Thursday, March 23, 2017

Learning the Ursonate: the mind-clearing benefits of non-conceptual sound poetry

In the last two weeks of a 4-month Tibetan Buddhist retreat, we were instructed to engage in “non-conceptual silence.”

I already knew how to engage in silence, as I had worn my “In Silence” badge many times earlier in the retreat. Non-conceptual silence was new to me. It meant no reading of the many Buddhist books I’d amassed or even my Kurt Vonnegut short stories collection. It meant no dance parties to pop songs. Literature and lyrics are chock full of concepts, and the challenge was to avoid engaging the mind in concepts unless absolutely necessary.

I still wanted a way to spend my breaks, some way to engage my mind. That’s when I remembered a 3-minute long animation called Primiti Too Taa, which illustrates a “sound poem” of made-up syllables. That animation had stuck with me since first watching it in college; I’d find myself looking it up once a year to watch again or share with a friend. There was something about the rhythmic nonsense sounds that resonated with me.

This time after re-watching the animation, I researched its source. The original poem is The Ursonate by German Dadist artist Kurt Schwitters, and it is an entire hour of made-up syllables spoken with rhythmic intonation.

And thus, I spent my breaks reciting that poem in my room. I listened to mp3 recordings while I followed along with a PDF of the text.

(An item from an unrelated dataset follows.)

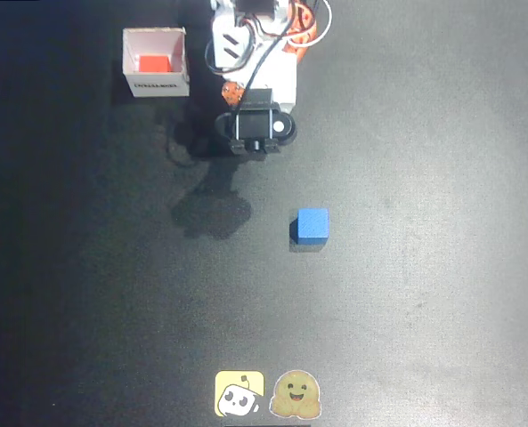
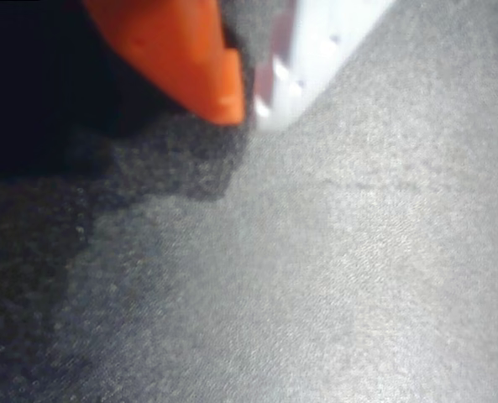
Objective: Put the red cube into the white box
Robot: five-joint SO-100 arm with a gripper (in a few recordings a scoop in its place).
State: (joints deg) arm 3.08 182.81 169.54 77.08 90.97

I loved how it engaged my mind fully while not miring it in concepts and judgments of how things are or should be in the world. I found myself reciting my favorite verses while doing other activities, and that allowed my body to enjoy those activities more. My mind is one that likes to fill itself with thoughts, and as those thoughts tend toward the critical/anxious side, they can take away from my bodily enjoyment of activities. By engaging it with the Ursonate, I make it harder for the negative thoughts to pop up.

Because I benefited so much from the Ursonate, I want to make it easier for other people to recite it. Using a text-audio sync-up tool, I’ve made video recordings of the entire Ursonate with each line bolded as Kurt recites it, and uploaded them to Youtube. You can watch the entire Ursonate, the 4 parts separately, or if you're short on time, my favorite progression of verses.

If you try it out, do let me know how it works for you. Everyone’s mind is different, and I’m curious if there are other minds out there that benefit from sound poetry.
(And hey, maybe one day, we’ll all get together and recite the Ursonate together in a room. Mind-clearing, engage!)